▶ _Work to be completed_: In the copy of the lines below, leave out pictures and print everything else exactly.

▶ _Source data_:
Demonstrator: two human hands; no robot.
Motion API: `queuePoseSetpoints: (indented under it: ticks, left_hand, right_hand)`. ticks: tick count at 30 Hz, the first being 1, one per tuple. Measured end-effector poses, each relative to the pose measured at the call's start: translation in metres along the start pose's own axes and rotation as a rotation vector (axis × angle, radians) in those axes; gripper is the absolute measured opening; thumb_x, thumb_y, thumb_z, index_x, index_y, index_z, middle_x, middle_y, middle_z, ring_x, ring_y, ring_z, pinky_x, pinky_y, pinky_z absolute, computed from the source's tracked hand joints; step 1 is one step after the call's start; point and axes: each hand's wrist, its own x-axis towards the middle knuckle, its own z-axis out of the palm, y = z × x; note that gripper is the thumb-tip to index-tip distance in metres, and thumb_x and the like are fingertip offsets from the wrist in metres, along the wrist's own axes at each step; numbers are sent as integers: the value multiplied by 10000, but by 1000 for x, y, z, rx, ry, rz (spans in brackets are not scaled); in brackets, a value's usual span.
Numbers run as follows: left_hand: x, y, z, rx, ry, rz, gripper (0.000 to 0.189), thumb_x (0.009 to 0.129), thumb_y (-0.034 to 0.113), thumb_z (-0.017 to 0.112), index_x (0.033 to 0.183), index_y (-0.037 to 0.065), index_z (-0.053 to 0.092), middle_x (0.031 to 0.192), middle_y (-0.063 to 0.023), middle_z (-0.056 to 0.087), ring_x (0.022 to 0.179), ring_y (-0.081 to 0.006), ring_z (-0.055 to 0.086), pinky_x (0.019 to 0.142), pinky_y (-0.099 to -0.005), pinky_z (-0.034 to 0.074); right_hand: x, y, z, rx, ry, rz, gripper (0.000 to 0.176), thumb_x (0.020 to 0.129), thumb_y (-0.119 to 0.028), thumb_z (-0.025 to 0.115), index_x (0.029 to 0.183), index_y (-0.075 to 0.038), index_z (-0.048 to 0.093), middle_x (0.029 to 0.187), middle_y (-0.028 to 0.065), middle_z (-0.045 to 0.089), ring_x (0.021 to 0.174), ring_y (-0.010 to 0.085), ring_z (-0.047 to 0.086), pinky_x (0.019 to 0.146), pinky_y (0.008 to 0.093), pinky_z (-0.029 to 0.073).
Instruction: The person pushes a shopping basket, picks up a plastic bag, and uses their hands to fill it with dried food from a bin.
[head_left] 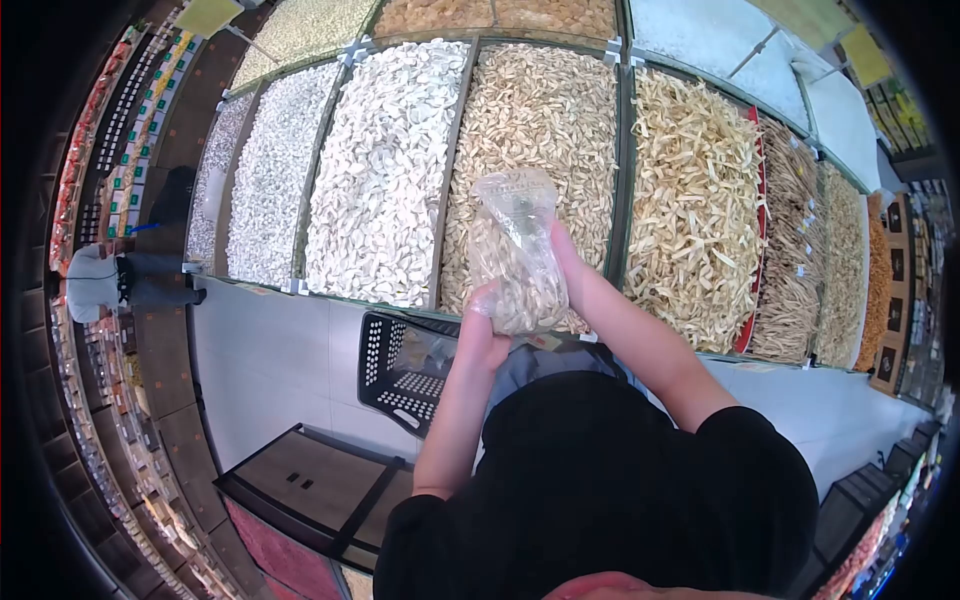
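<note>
A clear plastic bag with pale dried slices inside is between my two hands, over the front of a bin of beige dried slices. My left hand grips the bag low on its left side, and part of the plastic lies over the fingers. On the right side, my right hand holds the bag, its fingers mostly hidden behind the plastic. The top of the bag stands up loosely, pointing away from me.
Bins of white slices and yellowish strips flank the middle bin. A black basket is below my left forearm. Another person stands at far left by the shelves. A dark display stand is at lower left.
</note>
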Motion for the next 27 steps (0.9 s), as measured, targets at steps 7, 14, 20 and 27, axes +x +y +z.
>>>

▶ _Reply_:
Demonstrator: two human hands; no robot.
Motion API: `queuePoseSetpoints: (indented under it: ticks, left_hand, right_hand)`. ticks: tick count at 30 Hz, the first being 1, one per tuple. Measured end-effector poses, each relative to the pose measured at the call's start: translation in metres along the start pose's own axes and rotation as a rotation vector (axis × angle, radians) in those axes; gripper is the absolute measured opening; thumb_x, thumb_y, thumb_z, index_x, index_y, index_z, middle_x, middle_y, middle_z, ring_x, ring_y, ring_z, pinky_x, pinky_y, pinky_z absolute, computed from the source's tracked hand joints; step 1 is one step after the call's start; point and axes: each hand's wrist, its own x-axis towards the middle knuckle, its own z-axis out of the palm, y = z × x; note that gripper is the thumb-tip to index-tip distance in metres, and thumb_x and the like are fingertip offsets from the wrist in metres, along the wrist's own axes at each step; numbers are sent as integers: the value multiplied by 10000, but by 1000 for x, y, z, rx, ry, rz (spans in brackets are not scaled); in brackets, a value's usual span.
Numbers run as follows: left_hand: x, y, z, rx, ry, rz, gripper (0.000 to 0.189), thumb_x (0.009 to 0.129), thumb_y (-0.034 to 0.113), thumb_z (-0.017 to 0.112), index_x (0.033 to 0.183), index_y (-0.037 to 0.065), index_z (-0.053 to 0.092), middle_x (0.031 to 0.192), middle_y (-0.063 to 0.023), middle_z (-0.056 to 0.087), ring_x (0.022 to 0.179), ring_y (-0.081 to 0.006), ring_z (-0.055 to 0.086), pinky_x (0.019 to 0.142), pinky_y (-0.099 to -0.005), pinky_z (-0.034 to 0.074); right_hand: x, y, z, rx, ry, rz, gripper (0.000 to 0.176), thumb_x (0.020 to 0.129), thumb_y (-0.119 to 0.028), thumb_z (-0.025 to 0.115), index_x (0.029 to 0.183), index_y (-0.075 to 0.038), index_z (-0.048 to 0.093), middle_x (0.029 to 0.187), middle_y (-0.028 to 0.065), middle_z (-0.045 to 0.089), ring_x (0.021 to 0.174), ring_y (-0.010 to 0.085), ring_z (-0.047 to 0.086), pinky_x (0.019 to 0.146), pinky_y (0.008 to 0.093), pinky_z (-0.029 to 0.073).
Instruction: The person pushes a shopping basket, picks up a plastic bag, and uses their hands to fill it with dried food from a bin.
[head_left] 
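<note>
A clear plastic bag with pale dried slices inside is between my two hands, over the front of a bin of beige dried slices. My left hand grips the bag low on its left side, and part of the plastic lies over the fingers. On the right side, my right hand holds the bag, its fingers mostly hidden behind the plastic. The top of the bag stands up loosely, pointing away from me.
Bins of white slices and yellowish strips flank the middle bin. A black basket is below my left forearm. Another person stands at far left by the shelves. A dark display stand is at lower left.
</note>
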Motion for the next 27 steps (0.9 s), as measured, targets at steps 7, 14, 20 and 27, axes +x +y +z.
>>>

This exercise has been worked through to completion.